*** Opening of Information supplied ***

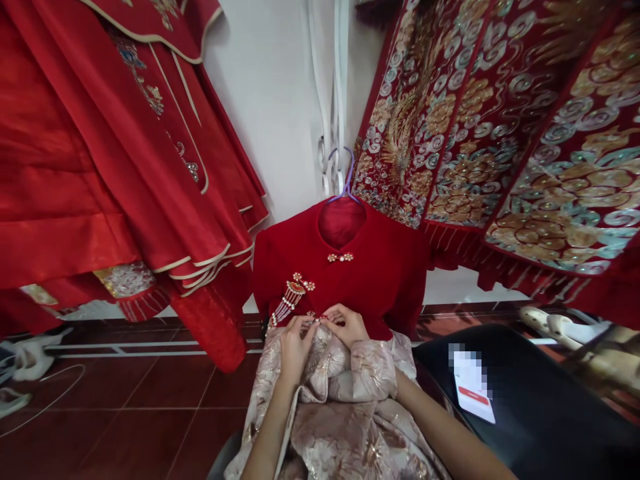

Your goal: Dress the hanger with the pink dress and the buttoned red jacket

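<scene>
A dark red velvet jacket (380,273) hangs in front of me on a purple hanger (346,181). At its lower front, my left hand (296,343) and my right hand (349,325) meet, fingertips pinched round a small beaded frog button (316,318), which they partly cover. A similar beaded frog button (340,257) lies fastened across the chest below the neckline. Up and left of my hands, a beaded tassel ornament (289,299) sits on the jacket. Pale pink brocade fabric (333,427) with shiny patterns bunches beneath my hands and over my lap.
Red embroidered garments (165,147) hang at the left, and a heavily embroidered one (480,127) at the right. A phone (474,393) lies on a black seat (540,413). Shoes (557,327) stand at the right. White metal bars (150,349) run low above the tiled floor (130,420).
</scene>
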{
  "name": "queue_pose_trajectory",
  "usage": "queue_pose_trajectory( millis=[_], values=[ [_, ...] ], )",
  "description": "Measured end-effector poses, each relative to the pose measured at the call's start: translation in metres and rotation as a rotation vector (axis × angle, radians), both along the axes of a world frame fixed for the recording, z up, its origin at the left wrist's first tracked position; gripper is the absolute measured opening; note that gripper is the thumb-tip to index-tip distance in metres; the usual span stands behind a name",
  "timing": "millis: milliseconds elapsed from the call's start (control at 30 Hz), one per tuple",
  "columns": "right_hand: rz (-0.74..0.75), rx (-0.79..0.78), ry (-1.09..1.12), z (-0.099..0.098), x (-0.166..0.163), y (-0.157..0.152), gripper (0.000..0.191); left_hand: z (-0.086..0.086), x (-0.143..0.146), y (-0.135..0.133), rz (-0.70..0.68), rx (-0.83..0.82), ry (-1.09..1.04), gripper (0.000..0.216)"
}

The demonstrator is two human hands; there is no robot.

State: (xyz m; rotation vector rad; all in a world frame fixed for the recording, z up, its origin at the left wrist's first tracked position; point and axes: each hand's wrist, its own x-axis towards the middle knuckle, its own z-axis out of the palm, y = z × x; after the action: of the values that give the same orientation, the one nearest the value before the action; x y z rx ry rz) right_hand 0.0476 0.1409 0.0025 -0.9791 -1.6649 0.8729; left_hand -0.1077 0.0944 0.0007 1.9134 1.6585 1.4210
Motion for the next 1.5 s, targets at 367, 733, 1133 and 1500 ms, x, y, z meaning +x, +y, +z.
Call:
queue_pose_trajectory(
  millis=[367, 733, 1133, 1500],
  values=[
    [-0.018, 0.025, 0.081, -0.012, 0.000, -0.003, 0.019, 0.004, 0.004, -0.008, -0.030, 0.035, -0.045, 0.019],
    [-0.061, 0.018, 0.079, -0.001, 0.008, -0.017, 0.018, 0.036, 0.004, 0.030, -0.083, -0.095, -0.615, 0.029],
    [-0.072, 0.113, 0.093, 0.016, 0.012, -0.027, 0.010, 0.069, 0.025, 0.052, -0.151, -0.132, -1.147, 0.036],
    [-0.086, 0.119, 0.132, 0.013, 0.011, -0.027, 0.009, 0.087, 0.037, 0.047, -0.149, -0.273, -0.969, 0.037]
  ],
)
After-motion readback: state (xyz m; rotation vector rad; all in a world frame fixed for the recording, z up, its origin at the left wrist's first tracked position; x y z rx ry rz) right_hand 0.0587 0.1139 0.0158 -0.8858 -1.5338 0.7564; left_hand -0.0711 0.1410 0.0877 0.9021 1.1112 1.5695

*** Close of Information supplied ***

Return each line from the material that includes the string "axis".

  "description": "Measured end-effector poses, each relative to the pose measured at the call's start: translation in metres and rotation as a rotation vector (axis × angle, radians), both along the axes of a world frame fixed for the recording, z up, its origin at the left wrist's first tracked position; gripper is the absolute measured opening; note that gripper is the thumb-tip to index-tip distance in metres; the usual span stands behind a name",
State: (xyz m; rotation vector rad; all in a world frame fixed for the recording, z up, its origin at the left wrist's first tracked position; point and axes: each hand's wrist, its own x-axis towards the middle knuckle, its own z-axis out of the palm, y = z × x; after the action: of the values that give the same orientation, the one nearest the value before the action; x y z rx ry rz) right_hand 0.0476 0.1409 0.0025 -0.9791 -1.6649 0.8729; left_hand -0.1077 0.0944 0.0007 1.9134 1.6585 1.4210

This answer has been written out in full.